The ongoing lawsuit filed by the United States SEC against Ripple Labs and its execs has been waging since December. In what is the latest development in the same, Judge Sarah Netburn recently scheduled a telephone conference on 15 July at 3:00 pm to discuss the U.S. Securities and Exchange Commission’s [SEC] motion to quash the deposition of former SEC Division of Corporation Finance Director William Hinman.
In the agency’s motion, SEC attorney Ladan Stewart had argued that Ripple had failed to meet the “heavy burden of demonstrating exceptional circumstances sufficient to justify such a deposition.” Moreover, as per the agency, the San Fransico-based firm failed to prove Hinman’s “unique first-hand knowledge” of offers and sales of XRP.
Needless to say, the blockchain firm vehemently disagreed with this assertion, with prospective intervenors XRP holders represented by Attorney John Deaton stating the same too.
Here’s what John E. Deaton, Managing Partner of the Deaton Law Firm had to say in his recent blog post,
“Hinman is no longer a high-ranking government official. He is a private citizen. Surely, after investing millions of dollars in Hinman while he was serving at the SEC, Simpson Thacher would give him adequate time off to answer some questions.”
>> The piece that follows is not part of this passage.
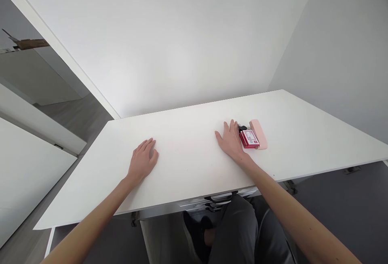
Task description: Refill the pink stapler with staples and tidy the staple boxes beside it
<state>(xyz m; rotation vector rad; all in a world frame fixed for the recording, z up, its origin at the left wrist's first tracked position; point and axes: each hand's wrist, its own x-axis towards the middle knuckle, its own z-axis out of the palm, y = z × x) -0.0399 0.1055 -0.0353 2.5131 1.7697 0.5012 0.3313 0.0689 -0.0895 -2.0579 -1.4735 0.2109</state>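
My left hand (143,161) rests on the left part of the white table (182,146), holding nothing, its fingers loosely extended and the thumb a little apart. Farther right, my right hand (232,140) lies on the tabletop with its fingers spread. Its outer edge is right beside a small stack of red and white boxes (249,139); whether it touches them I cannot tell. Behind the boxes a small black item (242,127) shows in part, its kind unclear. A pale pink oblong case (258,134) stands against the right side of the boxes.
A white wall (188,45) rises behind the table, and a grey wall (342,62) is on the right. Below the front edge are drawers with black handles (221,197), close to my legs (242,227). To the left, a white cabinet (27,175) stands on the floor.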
In addition to this, Deaton further touched upon a “quick, but not exhaustive” review of what all XRP holders and crypto-holders “deserve to know” should William Hinman be permitted to testify under oath.
These issues include – 1) A possible conflict of interest associated with Hinman’s work with Simpson Thatcher, and 2) The suspicious timing of Coinbase’s ETC listing, 3) Hinman’s meeting with the Ethereum Foundation, among others.
Having said that, the said deposition could prove otherwise. Not so long ago, Attorney Jeremy Hogan gave his perspective on the same. According to Hogan,
“My quick take on the scheduling of a conference on a fully briefed motion is that it is bad for Ripple. If she was satisfied by the briefings she would have simply ordered the deposition to take place. She might need more from Ripple if she is to order the deposition. WE’LL SEE!”
At the time of writing, the public call-in information for the aforementioned teleconference had been docketed by the court.
“Even if it goes the SEC’s way on Hinman, it’s the equivalent of Ripple being up 40 in the fourth quarter of a basketball game and the SEC managing to go on a 7-2 run.”